# Task details
Each line in the data must be reproduced as written, except for any picture.

# Data section
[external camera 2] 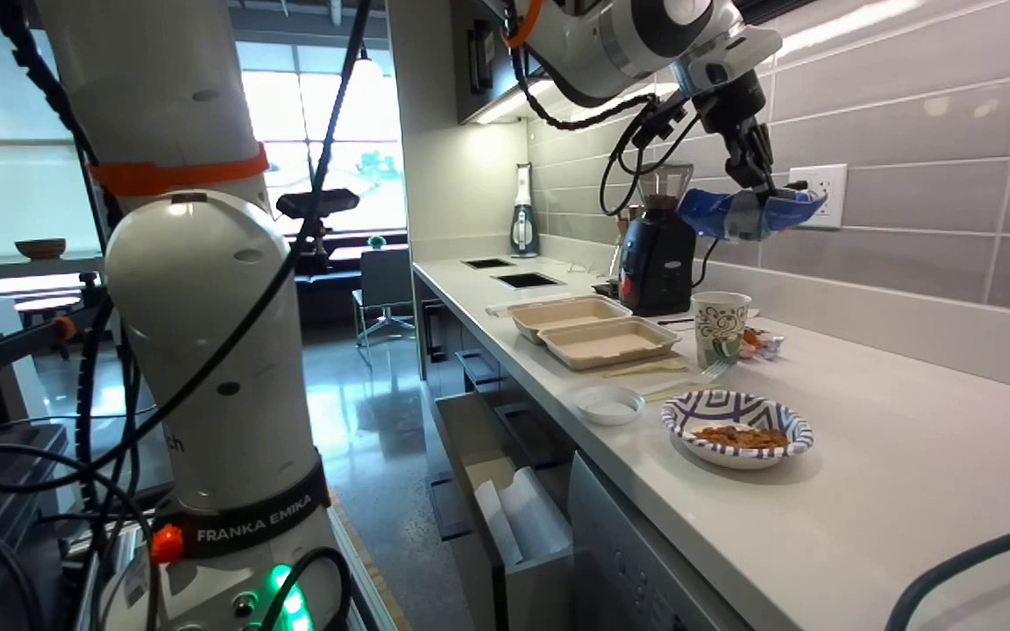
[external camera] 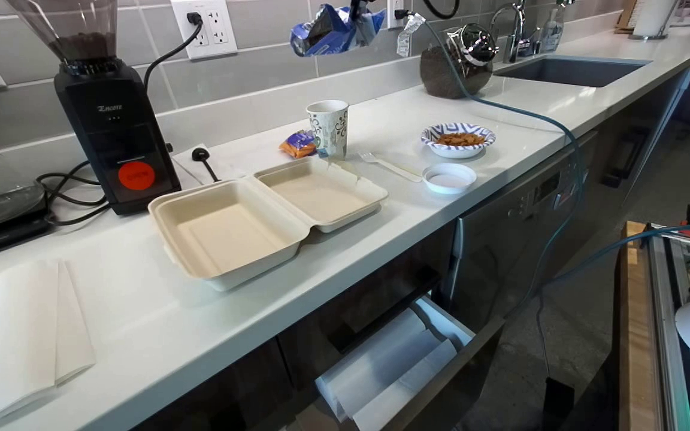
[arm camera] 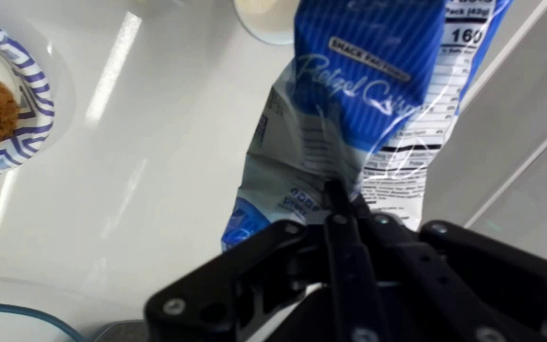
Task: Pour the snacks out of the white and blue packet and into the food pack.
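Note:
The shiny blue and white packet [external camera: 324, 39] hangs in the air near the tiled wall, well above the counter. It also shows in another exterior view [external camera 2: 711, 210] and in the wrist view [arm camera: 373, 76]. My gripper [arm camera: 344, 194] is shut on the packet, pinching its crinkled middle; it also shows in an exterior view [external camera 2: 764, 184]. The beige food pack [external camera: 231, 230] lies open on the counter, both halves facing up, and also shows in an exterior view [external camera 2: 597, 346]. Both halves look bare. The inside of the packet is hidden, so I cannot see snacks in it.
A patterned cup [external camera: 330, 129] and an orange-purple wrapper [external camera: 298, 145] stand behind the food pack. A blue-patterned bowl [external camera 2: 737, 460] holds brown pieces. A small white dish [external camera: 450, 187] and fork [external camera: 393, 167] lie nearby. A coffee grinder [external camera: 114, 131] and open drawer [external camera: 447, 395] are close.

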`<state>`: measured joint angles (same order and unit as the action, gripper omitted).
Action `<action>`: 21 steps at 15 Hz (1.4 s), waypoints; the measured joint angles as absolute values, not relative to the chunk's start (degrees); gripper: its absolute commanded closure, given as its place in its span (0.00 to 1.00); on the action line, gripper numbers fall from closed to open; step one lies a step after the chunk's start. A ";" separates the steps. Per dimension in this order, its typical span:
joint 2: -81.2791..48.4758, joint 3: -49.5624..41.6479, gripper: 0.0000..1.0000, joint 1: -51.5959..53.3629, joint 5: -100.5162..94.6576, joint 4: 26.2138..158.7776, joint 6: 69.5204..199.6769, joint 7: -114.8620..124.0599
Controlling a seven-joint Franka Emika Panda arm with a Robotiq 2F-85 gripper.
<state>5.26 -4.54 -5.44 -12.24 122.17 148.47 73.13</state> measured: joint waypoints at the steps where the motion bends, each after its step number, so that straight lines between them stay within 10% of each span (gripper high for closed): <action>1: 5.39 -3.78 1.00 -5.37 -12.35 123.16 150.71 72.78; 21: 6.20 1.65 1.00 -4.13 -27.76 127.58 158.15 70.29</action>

# Task result
[external camera 2] 
[external camera] 
[arm camera] 
Task: Pour the snacks out of the white and blue packet and into the food pack.
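Note:
The shiny blue and white packet [external camera: 324, 39] hangs in the air near the tiled wall, well above the counter. It also shows in another exterior view [external camera 2: 711, 210] and in the wrist view [arm camera: 373, 76]. My gripper [arm camera: 344, 194] is shut on the packet, pinching its crinkled middle; it also shows in an exterior view [external camera 2: 764, 184]. The beige food pack [external camera: 231, 230] lies open on the counter, both halves facing up, and also shows in an exterior view [external camera 2: 597, 346]. Both halves look bare. The inside of the packet is hidden, so I cannot see snacks in it.
A patterned cup [external camera: 330, 129] and an orange-purple wrapper [external camera: 298, 145] stand behind the food pack. A blue-patterned bowl [external camera 2: 737, 460] holds brown pieces. A small white dish [external camera: 450, 187] and fork [external camera: 393, 167] lie nearby. A coffee grinder [external camera: 114, 131] and open drawer [external camera: 447, 395] are close.
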
`<state>`: measured joint angles (same order and unit as the action, gripper omitted).
Action `<action>`: 21 steps at 15 Hz (1.4 s), waypoints; the measured joint angles as absolute values, not relative to the chunk's start (degrees); gripper: its absolute commanded closure, given as its place in its span (0.00 to 1.00); on the action line, gripper numbers fall from closed to open; step one lies a step after the chunk's start. A ";" separates the steps. Per dimension in this order, its typical span:
joint 2: -81.2791..48.4758, joint 3: -49.5624..41.6479, gripper: 0.0000..1.0000, joint 1: -51.5959..53.3629, joint 5: -100.5162..94.6576, joint 4: 26.2138..158.7776, joint 6: 69.5204..199.6769, joint 7: -114.8620..124.0599
Controlling a seven-joint Franka Emika Panda arm with a Robotiq 2F-85 gripper.
<state>5.26 -4.54 -5.44 -12.24 122.17 148.47 73.13</state> measured: joint waypoints at the steps where the motion bends, each after its step number, so that straight lines between them stay within 10% of each span (gripper high for closed): <action>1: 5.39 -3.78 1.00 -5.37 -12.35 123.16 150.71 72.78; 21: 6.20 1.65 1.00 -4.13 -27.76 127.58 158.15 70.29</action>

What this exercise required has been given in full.